What you will do: Reproduce precisely the lines between the start of the data below and the line with "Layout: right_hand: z", both included.

Excerpts from a dataset:
=== Section Start ===

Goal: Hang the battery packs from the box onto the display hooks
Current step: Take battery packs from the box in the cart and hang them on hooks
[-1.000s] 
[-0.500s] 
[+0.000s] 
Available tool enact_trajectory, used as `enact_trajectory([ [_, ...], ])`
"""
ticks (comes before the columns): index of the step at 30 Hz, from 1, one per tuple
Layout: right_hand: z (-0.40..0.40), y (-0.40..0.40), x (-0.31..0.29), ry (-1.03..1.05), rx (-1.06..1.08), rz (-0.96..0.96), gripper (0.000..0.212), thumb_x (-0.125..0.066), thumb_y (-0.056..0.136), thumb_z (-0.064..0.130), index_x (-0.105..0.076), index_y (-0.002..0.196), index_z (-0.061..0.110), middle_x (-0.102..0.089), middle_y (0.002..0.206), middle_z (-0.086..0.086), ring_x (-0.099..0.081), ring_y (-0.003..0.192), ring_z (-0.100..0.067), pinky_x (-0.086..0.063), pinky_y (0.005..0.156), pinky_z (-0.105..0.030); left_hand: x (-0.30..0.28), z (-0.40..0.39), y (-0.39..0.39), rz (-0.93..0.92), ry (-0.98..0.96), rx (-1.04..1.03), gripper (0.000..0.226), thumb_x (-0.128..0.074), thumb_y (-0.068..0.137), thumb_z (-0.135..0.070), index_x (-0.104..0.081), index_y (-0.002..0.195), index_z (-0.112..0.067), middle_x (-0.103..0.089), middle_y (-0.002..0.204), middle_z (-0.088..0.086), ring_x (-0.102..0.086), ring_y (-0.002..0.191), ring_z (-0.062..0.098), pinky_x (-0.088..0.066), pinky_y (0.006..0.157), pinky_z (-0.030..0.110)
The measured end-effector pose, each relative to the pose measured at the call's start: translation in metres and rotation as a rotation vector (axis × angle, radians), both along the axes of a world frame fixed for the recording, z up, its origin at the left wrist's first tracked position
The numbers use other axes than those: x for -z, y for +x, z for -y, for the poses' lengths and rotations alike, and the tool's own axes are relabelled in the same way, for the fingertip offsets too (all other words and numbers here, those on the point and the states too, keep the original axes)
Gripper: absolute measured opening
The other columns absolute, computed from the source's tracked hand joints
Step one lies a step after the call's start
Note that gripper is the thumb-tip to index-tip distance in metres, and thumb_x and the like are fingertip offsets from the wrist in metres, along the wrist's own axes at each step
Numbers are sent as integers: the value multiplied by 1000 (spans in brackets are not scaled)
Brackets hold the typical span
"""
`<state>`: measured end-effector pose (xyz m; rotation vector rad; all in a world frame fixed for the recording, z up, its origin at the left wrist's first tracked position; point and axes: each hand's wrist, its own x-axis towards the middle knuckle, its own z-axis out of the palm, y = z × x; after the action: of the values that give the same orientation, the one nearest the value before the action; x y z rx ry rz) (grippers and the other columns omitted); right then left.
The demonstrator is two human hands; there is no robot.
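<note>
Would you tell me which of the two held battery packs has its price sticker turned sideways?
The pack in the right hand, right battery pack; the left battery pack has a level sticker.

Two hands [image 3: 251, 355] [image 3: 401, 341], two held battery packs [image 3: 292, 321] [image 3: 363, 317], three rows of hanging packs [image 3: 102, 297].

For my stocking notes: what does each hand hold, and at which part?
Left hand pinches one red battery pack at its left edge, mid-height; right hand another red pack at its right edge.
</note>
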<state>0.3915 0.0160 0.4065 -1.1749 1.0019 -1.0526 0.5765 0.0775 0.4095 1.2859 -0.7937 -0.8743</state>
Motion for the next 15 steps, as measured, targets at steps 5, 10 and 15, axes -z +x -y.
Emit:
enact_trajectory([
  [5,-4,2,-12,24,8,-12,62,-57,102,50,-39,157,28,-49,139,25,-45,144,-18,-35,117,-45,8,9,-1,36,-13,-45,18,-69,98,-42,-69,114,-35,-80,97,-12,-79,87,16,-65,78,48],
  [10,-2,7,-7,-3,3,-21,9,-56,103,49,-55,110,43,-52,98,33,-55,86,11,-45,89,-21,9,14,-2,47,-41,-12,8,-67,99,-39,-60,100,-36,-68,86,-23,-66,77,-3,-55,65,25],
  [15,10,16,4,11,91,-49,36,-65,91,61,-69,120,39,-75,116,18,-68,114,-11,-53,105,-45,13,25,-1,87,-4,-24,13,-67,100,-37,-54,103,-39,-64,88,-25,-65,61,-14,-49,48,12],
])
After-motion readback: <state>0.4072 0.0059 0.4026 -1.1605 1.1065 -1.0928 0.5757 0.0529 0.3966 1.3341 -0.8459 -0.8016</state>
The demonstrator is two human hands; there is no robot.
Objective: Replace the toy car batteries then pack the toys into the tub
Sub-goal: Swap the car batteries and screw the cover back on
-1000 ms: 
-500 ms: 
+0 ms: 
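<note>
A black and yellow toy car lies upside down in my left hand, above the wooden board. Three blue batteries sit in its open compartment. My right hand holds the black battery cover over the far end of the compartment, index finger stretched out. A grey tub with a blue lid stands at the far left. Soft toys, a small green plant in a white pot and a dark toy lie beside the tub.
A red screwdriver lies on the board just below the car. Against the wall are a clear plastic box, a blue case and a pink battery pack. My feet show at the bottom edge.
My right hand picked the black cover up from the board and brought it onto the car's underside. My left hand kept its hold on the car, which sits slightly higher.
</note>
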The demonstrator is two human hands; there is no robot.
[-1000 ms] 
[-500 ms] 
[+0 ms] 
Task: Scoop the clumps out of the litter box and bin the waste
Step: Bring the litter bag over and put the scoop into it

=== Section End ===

The answer:
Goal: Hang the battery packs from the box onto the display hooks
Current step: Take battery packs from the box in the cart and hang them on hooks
[-1.000s] 
[-0.500s] 
[+0.000s] 
Available tool enact_trajectory, used as `enact_trajectory([ [_, ...], ])`
"""
ticks (comes before the columns): index of the step at 30 Hz, from 1, one per tuple
Layout: right_hand: z (-0.40..0.40), y (-0.40..0.40), x (-0.31..0.29), ry (-1.03..1.05), rx (-1.06..1.08), rz (-0.96..0.96), gripper (0.000..0.212), thumb_x (-0.125..0.066), thumb_y (-0.056..0.136), thumb_z (-0.064..0.130), index_x (-0.105..0.076), index_y (-0.002..0.196), index_z (-0.061..0.110), middle_x (-0.102..0.089), middle_y (0.002..0.206), middle_z (-0.086..0.086), ring_x (-0.099..0.081), ring_y (-0.003..0.192), ring_z (-0.100..0.067), pinky_x (-0.086..0.063), pinky_y (0.005..0.156), pinky_z (-0.105..0.030); left_hand: x (-0.30..0.28), z (-0.40..0.39), y (-0.39..0.39), rz (-0.93..0.92), ry (-0.98..0.96), rx (-1.04..1.03), gripper (0.000..0.226), thumb_x (-0.128..0.074), thumb_y (-0.068..0.137), thumb_z (-0.135..0.070), index_x (-0.104..0.081), index_y (-0.002..0.195), index_z (-0.112..0.067), middle_x (-0.103..0.089), middle_y (-0.002..0.204), middle_z (-0.088..0.086), ring_x (-0.102..0.086), ring_y (-0.002..0.191), ring_z (-0.062..0.098), pinky_x (-0.088..0.066), pinky_y (0.006..0.157), pinky_z (-0.030..0.110)

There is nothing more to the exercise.